One hour to prepare a three-course meal without electricity or running water, judged by restaurateurs? The ProStart Invitational transforms high school students into culinary stars.
While the competition is the most high-profile aspect of ProStart, the core of the program is hours of classroom work where high school students learn culinary and restaurant management skills from industry professionals. The national program is supported locally by the Hospitality Minnesota Education Foundation, which aims to provide more students the chance to jump-start a restaurant career through its two-year, industry-led education program.
Rep. Dave Baker (R-Willmar) sponsors HF961 that would provide $500,000 from the workforce development fund in the 2026-27 biennium for the ProStart program.
The bill was laid over, as amended, Wednesday by the House Workforce, Labor, and Economic Development Finance and Policy Committee.
Jaelyn Mogren, a student at Elk River High School, said ProStart gave her a sense of belonging and purpose at a new school. “I also learned essential skills like communication, time management and how to handle constructive criticism from chefs and mentors.”
Rep. Kaela Berg (DFL-Burnsville) loves the program.
When she saw it in action at Burnsville High School, students were creating a food truck menu and exploring new takes on macaroni and cheese. “I know this is something where kiddos can go when they don’t see other opportunities,” Berg said.

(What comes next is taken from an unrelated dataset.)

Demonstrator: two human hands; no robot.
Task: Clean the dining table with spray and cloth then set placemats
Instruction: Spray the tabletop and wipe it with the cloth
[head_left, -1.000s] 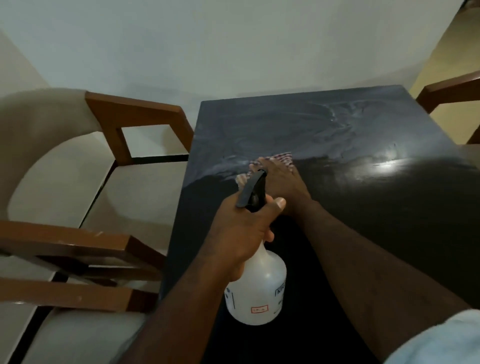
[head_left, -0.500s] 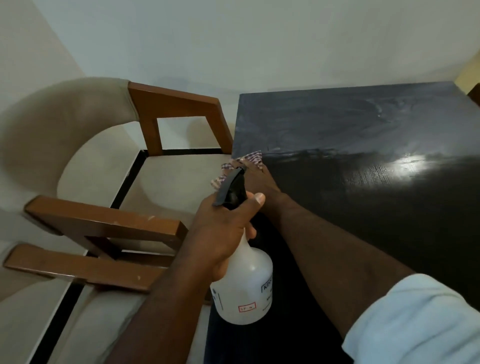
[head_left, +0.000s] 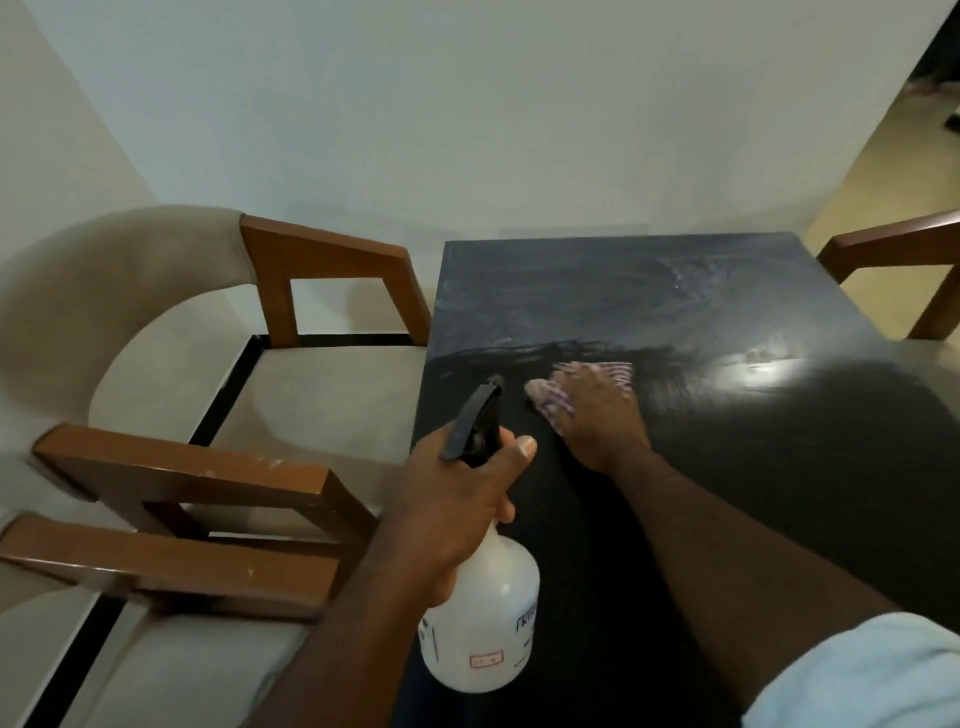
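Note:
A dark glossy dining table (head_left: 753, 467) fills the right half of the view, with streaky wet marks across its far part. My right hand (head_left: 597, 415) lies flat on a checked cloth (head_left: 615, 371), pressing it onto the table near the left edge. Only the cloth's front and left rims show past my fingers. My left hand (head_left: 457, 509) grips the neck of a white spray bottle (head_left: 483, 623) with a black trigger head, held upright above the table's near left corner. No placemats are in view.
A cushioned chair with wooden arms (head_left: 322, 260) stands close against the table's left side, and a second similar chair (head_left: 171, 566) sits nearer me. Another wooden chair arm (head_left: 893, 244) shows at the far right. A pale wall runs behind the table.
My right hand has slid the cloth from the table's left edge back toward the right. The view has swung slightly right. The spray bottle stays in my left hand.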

The Hospitality Minnesota Education Foundation provides grants to high schools to pay for curriculum, equipment and food. It offers teacher training and helps coordinate mentors and industry professionals, giving students hands-on training and industry contacts.
Past appropriations have allowed Hospitality Minnesota to expand from 45 to 75 schools and double participation from 6,500 to 13,000 students. President and CEO Angie Whitcomb wants to continue expanding access, especially to more rural school districts.
“When you invest in career and technical education, everybody wins,” Whitcomb said.